> _Description of the task_: A single number is the answer here: the count of lines in the data below that include the word "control".
*** Data provided Section Begins ***
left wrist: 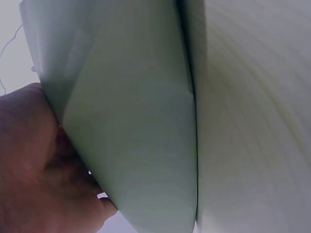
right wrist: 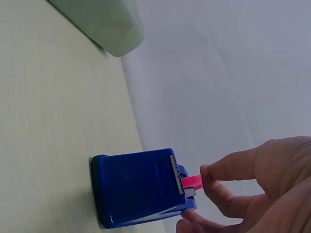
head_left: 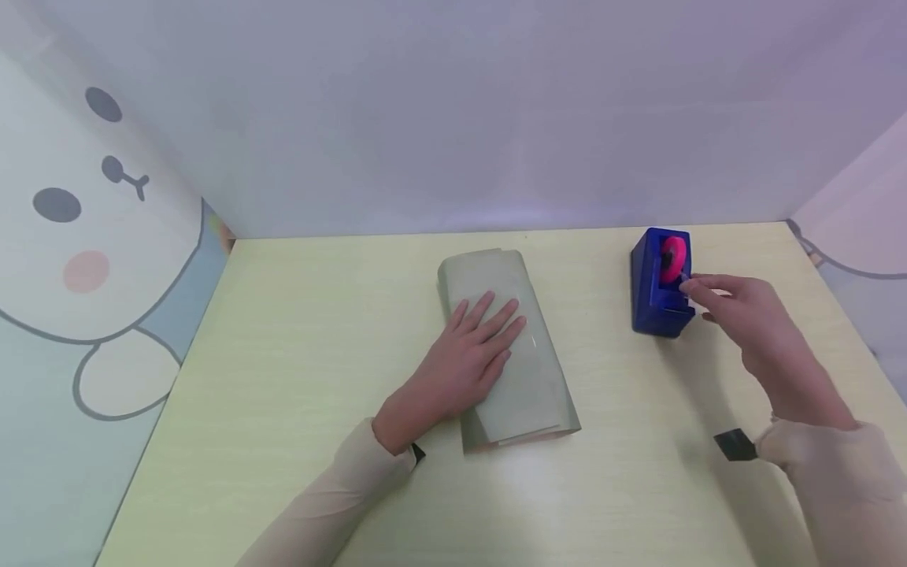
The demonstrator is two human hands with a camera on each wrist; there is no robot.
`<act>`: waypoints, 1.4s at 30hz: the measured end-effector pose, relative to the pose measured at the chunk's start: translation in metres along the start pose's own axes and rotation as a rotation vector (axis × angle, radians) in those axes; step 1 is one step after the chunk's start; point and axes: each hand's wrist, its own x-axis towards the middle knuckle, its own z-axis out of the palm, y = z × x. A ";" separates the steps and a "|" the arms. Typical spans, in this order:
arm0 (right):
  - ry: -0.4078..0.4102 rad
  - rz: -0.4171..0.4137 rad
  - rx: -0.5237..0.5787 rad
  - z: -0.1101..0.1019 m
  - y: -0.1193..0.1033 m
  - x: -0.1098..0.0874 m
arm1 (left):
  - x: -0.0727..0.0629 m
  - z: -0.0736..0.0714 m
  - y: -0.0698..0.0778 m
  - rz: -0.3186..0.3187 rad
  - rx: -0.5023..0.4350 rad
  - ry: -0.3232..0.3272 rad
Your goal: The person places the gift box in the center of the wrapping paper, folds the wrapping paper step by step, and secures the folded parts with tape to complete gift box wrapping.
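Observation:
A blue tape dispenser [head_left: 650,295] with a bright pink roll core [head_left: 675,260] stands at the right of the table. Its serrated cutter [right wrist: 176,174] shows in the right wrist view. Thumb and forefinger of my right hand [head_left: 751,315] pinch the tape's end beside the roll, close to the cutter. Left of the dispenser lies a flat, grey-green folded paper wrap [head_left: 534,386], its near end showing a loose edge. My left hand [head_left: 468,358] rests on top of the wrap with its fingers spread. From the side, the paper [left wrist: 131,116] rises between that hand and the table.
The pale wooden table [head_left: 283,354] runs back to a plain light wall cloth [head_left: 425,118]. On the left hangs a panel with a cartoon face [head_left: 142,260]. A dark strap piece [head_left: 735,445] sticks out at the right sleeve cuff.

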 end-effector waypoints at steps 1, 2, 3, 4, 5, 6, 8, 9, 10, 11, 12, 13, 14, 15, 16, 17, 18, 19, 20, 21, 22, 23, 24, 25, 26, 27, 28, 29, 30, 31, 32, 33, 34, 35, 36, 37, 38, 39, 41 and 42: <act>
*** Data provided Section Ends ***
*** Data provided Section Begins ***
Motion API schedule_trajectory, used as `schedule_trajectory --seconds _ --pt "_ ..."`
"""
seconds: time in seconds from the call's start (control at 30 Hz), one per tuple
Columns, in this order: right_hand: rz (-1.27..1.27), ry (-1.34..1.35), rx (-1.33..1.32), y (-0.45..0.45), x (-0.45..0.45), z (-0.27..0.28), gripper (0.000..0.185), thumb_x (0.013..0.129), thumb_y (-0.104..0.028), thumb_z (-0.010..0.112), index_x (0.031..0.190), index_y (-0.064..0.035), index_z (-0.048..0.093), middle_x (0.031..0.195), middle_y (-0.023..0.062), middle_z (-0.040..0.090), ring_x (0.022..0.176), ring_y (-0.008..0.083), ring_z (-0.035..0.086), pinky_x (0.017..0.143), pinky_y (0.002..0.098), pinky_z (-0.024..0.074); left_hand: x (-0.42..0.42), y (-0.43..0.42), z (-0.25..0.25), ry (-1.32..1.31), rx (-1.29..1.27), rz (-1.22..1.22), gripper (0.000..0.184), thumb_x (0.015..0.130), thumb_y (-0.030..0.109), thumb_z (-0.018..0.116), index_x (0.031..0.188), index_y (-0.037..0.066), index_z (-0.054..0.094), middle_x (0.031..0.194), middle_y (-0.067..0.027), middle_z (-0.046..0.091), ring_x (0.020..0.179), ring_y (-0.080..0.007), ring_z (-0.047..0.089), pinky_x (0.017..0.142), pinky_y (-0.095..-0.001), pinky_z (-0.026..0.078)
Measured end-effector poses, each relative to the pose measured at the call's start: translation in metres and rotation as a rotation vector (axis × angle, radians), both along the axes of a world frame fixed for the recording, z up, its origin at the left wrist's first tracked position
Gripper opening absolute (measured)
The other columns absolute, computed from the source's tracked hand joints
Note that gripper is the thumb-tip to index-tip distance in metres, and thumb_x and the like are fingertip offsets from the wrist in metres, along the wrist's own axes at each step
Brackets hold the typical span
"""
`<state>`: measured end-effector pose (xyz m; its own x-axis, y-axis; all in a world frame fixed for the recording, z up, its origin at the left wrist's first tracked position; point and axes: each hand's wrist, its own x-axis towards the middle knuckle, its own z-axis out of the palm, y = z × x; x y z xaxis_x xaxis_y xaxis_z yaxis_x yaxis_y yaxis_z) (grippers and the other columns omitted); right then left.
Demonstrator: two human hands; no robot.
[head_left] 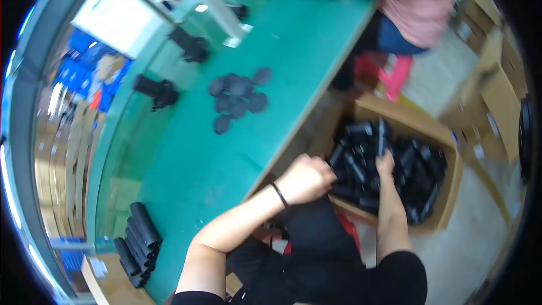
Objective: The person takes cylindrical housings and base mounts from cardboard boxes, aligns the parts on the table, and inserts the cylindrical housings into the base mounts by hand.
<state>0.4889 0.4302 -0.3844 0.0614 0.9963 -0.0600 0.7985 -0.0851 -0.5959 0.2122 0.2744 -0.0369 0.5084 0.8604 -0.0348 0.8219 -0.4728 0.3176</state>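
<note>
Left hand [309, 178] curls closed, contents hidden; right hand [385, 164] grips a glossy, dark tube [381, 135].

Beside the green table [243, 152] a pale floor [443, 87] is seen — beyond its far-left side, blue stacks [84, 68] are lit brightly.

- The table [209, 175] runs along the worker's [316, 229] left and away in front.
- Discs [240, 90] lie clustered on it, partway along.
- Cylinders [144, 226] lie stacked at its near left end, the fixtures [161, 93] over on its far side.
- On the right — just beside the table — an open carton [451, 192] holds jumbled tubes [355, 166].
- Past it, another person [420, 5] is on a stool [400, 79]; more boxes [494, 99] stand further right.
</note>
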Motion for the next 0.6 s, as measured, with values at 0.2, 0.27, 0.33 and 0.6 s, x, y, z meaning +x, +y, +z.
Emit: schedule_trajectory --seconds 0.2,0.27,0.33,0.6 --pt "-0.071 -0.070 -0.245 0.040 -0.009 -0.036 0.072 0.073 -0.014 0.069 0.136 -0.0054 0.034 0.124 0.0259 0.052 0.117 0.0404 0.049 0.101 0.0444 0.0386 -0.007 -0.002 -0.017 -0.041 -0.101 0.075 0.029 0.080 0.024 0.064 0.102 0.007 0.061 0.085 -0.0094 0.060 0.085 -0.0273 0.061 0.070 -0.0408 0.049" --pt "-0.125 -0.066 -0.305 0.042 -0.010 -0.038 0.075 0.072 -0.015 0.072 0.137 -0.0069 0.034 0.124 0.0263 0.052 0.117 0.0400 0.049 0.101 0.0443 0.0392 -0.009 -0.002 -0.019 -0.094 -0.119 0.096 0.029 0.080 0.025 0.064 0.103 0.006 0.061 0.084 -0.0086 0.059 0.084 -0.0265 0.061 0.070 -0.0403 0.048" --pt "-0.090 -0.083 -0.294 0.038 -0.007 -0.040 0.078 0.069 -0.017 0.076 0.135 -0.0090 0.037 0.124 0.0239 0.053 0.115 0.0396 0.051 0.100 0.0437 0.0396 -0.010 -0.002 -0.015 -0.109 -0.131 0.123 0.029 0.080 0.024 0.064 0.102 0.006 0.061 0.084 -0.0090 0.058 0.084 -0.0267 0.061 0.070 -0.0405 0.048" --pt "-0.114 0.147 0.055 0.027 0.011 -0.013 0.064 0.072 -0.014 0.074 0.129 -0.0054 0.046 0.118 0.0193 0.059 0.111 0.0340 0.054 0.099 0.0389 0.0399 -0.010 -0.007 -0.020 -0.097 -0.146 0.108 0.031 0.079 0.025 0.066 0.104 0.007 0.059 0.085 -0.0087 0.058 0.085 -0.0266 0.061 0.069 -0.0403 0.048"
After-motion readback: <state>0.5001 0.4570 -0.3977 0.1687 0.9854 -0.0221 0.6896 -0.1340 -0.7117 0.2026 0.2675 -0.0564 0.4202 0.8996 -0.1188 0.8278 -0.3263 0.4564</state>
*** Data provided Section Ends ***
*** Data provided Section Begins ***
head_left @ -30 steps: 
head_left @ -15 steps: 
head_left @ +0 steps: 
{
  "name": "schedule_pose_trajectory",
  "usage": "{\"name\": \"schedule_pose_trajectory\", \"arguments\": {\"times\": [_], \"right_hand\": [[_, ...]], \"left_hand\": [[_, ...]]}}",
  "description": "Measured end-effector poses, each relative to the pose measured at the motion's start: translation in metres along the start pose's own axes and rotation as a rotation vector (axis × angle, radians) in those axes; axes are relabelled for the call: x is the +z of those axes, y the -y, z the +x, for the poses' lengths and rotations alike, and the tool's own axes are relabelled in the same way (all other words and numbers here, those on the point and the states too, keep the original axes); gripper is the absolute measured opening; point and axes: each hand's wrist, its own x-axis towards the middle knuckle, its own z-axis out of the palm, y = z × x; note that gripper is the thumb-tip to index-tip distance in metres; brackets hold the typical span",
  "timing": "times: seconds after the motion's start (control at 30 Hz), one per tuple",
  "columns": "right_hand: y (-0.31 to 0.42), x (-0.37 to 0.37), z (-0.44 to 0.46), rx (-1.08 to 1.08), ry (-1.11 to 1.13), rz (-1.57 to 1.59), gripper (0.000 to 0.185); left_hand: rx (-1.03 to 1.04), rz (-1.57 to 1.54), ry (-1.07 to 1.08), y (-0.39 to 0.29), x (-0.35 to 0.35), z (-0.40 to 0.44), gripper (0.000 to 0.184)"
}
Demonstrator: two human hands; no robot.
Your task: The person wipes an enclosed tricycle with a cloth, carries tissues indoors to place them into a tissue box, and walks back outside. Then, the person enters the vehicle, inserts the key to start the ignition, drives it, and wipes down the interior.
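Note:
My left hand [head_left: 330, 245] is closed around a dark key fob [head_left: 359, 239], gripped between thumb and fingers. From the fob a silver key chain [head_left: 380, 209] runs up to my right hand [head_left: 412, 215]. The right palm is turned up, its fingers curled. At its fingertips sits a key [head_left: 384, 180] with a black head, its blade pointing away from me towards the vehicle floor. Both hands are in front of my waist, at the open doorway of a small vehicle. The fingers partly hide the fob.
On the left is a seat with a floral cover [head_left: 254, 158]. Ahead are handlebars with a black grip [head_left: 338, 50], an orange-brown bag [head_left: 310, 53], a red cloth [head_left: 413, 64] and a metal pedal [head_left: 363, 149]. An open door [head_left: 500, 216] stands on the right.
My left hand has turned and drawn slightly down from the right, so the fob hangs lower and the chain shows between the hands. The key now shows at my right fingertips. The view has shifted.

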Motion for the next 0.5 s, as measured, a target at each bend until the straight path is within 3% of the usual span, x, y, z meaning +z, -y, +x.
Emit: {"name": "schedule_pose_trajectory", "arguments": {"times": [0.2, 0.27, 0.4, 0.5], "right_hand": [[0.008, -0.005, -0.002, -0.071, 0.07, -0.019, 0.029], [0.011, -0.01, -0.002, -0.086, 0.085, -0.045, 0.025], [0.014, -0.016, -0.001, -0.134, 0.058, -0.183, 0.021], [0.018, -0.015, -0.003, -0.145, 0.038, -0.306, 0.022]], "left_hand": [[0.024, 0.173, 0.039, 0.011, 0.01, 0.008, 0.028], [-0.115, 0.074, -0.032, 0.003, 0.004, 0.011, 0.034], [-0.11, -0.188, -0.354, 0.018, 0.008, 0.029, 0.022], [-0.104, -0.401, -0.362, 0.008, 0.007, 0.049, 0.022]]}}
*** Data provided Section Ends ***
> _Expected answer_: 2